TBILISI (Reuters) - The World Bank has cut its 2020 economic growth forecasts for Armenia, Azerbaijan and Georgia due to the coronavirus pandemic, but it expects the three South Caucasus nations to recover next year.
“Growth in the South Caucasus is projected to decelerate to -3.1% this year as the subregion faces growth headwinds from the COVID-19 pandemic and, subsequently, low commodity prices,” the World Bank said in a global economic prospects report.
Growth is projected to pick up to 3% in 2021, it said, as the impact of shocks related to the pandemic dissipates and tourism recovers alongside improving consumer and business confidence in Armenia and Georgia.

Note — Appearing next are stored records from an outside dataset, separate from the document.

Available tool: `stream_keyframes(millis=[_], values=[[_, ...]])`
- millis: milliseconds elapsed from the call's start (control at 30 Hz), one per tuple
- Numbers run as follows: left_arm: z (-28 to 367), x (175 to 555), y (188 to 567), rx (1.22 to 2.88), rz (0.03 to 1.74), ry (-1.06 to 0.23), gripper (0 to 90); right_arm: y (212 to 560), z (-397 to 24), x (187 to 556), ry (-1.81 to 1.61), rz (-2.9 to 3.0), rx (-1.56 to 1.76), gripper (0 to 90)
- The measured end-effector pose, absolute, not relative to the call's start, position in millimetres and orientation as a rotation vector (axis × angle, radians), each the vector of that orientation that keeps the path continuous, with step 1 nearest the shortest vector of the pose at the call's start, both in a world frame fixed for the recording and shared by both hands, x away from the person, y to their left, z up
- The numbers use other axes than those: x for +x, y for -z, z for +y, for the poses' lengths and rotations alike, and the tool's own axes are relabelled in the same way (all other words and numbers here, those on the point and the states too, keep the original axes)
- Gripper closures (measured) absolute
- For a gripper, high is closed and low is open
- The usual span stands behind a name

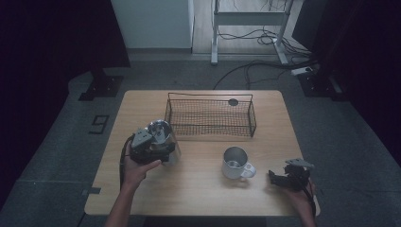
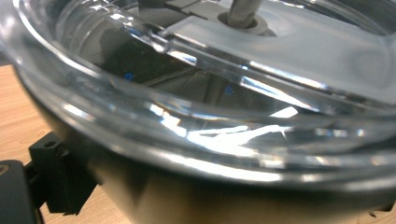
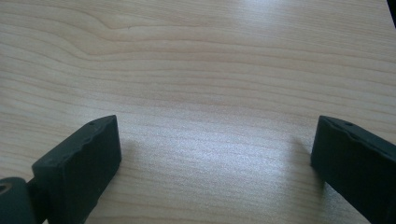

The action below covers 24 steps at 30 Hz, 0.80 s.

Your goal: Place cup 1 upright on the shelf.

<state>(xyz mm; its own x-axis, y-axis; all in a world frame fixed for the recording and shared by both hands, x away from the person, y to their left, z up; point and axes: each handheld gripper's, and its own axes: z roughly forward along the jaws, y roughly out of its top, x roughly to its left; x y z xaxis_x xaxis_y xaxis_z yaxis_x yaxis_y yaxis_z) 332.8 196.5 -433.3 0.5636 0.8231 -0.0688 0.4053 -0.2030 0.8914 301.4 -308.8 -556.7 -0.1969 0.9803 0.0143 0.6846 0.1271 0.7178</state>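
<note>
On the table [image 1: 198, 175], a shiny steel, glass-lidded pot [image 1: 163, 137].

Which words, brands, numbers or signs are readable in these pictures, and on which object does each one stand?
None can be read.
The glass jar held in the left claw, the metal mug, the wire basket and the table carry no visible writing.
The two small blue marks seen through the glass are too blurred to read.

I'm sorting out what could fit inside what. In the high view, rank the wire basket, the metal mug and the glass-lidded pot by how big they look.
1. Wire basket, clearly largest.
2. Glass-lidded pot, held in the left gripper.
3. Metal mug.
The pot and mug look close in size, and the gripper hides part of the pot, so their order is unsure.
</note>
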Motion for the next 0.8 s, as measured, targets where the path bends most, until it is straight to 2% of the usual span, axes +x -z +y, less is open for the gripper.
stream_keyframes(millis=[800], values=[[191, 354, 419, 1.803, 1.034, -0.537, 4.0, 557, -309, 302, -0.834, 1.937, 1.608, 1.4]])
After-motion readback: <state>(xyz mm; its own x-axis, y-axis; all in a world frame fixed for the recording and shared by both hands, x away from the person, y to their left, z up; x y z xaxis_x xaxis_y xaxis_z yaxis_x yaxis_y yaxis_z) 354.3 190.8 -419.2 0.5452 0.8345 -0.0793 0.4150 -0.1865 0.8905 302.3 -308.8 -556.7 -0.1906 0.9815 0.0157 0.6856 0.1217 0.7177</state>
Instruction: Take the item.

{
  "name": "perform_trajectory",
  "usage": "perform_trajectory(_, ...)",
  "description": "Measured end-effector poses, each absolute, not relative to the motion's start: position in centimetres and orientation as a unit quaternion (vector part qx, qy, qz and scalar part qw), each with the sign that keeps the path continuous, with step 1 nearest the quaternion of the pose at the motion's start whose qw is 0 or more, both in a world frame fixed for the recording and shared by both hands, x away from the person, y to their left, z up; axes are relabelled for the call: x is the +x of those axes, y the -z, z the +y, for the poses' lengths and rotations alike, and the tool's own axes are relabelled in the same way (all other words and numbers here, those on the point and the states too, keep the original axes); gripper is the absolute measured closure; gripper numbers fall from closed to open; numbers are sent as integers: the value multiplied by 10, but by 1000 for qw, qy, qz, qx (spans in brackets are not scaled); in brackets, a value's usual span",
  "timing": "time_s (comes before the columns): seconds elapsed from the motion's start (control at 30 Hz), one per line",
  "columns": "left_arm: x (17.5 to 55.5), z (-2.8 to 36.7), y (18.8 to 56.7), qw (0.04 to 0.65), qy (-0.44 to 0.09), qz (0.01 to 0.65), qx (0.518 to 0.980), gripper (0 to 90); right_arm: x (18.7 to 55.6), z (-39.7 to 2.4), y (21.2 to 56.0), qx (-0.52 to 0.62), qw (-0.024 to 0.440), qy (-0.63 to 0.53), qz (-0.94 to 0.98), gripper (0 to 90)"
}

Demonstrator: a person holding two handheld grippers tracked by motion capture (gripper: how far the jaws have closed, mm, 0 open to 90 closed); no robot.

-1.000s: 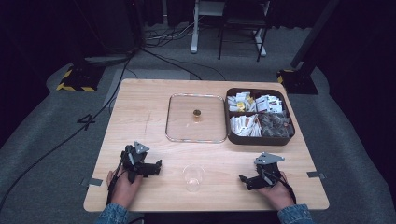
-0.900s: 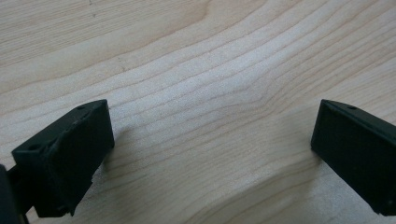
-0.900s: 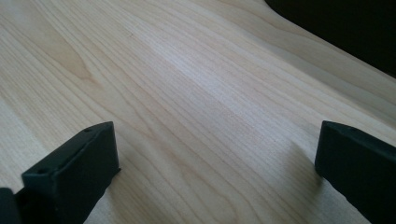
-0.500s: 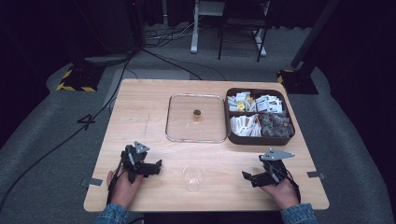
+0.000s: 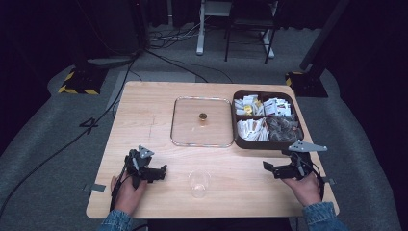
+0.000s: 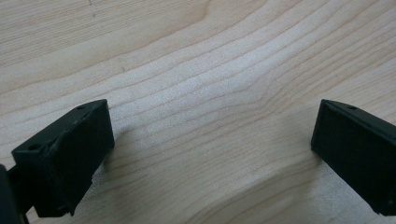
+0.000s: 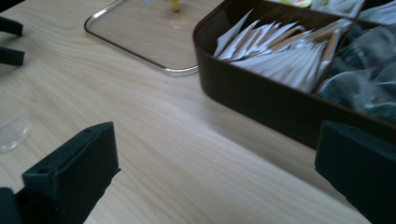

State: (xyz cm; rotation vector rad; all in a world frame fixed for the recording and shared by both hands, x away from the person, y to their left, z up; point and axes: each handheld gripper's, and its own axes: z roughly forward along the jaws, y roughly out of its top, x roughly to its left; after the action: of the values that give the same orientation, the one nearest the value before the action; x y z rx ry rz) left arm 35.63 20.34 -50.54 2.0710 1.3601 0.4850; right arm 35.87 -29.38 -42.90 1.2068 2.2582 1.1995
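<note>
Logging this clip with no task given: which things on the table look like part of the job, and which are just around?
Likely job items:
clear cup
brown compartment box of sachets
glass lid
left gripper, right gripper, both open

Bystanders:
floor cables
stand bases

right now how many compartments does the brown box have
4, split by a cross divider in the brown box: far left with mixed packets, far right with packets, near left with white sachets, near right with dark wrapped items.

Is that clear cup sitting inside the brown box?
No, the clear cup stands on the bare table, nearer the person than the brown box.
</note>
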Motion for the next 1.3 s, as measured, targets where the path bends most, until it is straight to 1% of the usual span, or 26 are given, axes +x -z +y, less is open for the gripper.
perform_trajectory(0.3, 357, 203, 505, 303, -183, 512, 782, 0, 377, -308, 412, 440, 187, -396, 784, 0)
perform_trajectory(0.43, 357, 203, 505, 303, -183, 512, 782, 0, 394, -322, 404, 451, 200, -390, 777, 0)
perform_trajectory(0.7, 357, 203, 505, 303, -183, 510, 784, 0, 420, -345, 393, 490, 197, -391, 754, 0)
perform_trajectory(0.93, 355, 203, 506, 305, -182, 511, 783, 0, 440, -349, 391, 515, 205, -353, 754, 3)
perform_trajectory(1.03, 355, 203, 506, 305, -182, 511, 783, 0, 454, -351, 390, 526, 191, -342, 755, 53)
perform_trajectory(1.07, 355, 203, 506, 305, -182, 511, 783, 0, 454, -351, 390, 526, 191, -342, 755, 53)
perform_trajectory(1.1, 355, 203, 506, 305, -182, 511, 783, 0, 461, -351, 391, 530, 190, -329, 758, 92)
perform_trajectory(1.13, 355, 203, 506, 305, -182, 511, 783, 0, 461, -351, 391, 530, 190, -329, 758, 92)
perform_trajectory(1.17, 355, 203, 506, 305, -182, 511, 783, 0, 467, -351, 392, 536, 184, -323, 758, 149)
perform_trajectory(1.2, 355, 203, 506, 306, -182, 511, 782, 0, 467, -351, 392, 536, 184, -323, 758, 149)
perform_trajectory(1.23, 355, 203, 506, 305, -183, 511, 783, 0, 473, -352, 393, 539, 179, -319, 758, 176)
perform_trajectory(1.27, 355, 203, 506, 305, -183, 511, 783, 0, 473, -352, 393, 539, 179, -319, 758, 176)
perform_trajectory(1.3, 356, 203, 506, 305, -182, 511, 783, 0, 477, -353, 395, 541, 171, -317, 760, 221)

“Activity is expected to firm in Azerbaijan in 2021 as oil prices stabilise, but the overall recovery will be muted by lingering structural rigidities,” it said.
Georgia’s gross domestic product (GDP) growth is expected to fall by 4.8% in 2020 before rebounding to around 4% in 2021, the World Bank said.
The Georgian government has also revised its economic outlook forecast to -4% this year from a previous growth projection of 4.5%.
Georgia’s economy contracted by 3.6% year-on-year in the first four months of 2020, compared with 4.8% growth in the same period of 2019, as measures to curb the spread of the coronavirus took their toll.
The World Bank forecast Armenia’s economy would shrink by 2.8% in 2020 and then expand by 4.9% in 2021.
The Armenian government expects a contraction of 2%, down from an earlier projection of 4.9% growth.
GDP in oil-rich Azerbaijan is expected to contract by 2.6% in 2020, partly due to weaker crude prices, but should rebound by 2.2% next year, said the World Bank, which had previously predicted Azerbaijan’s growth would be 2.3% in 2020.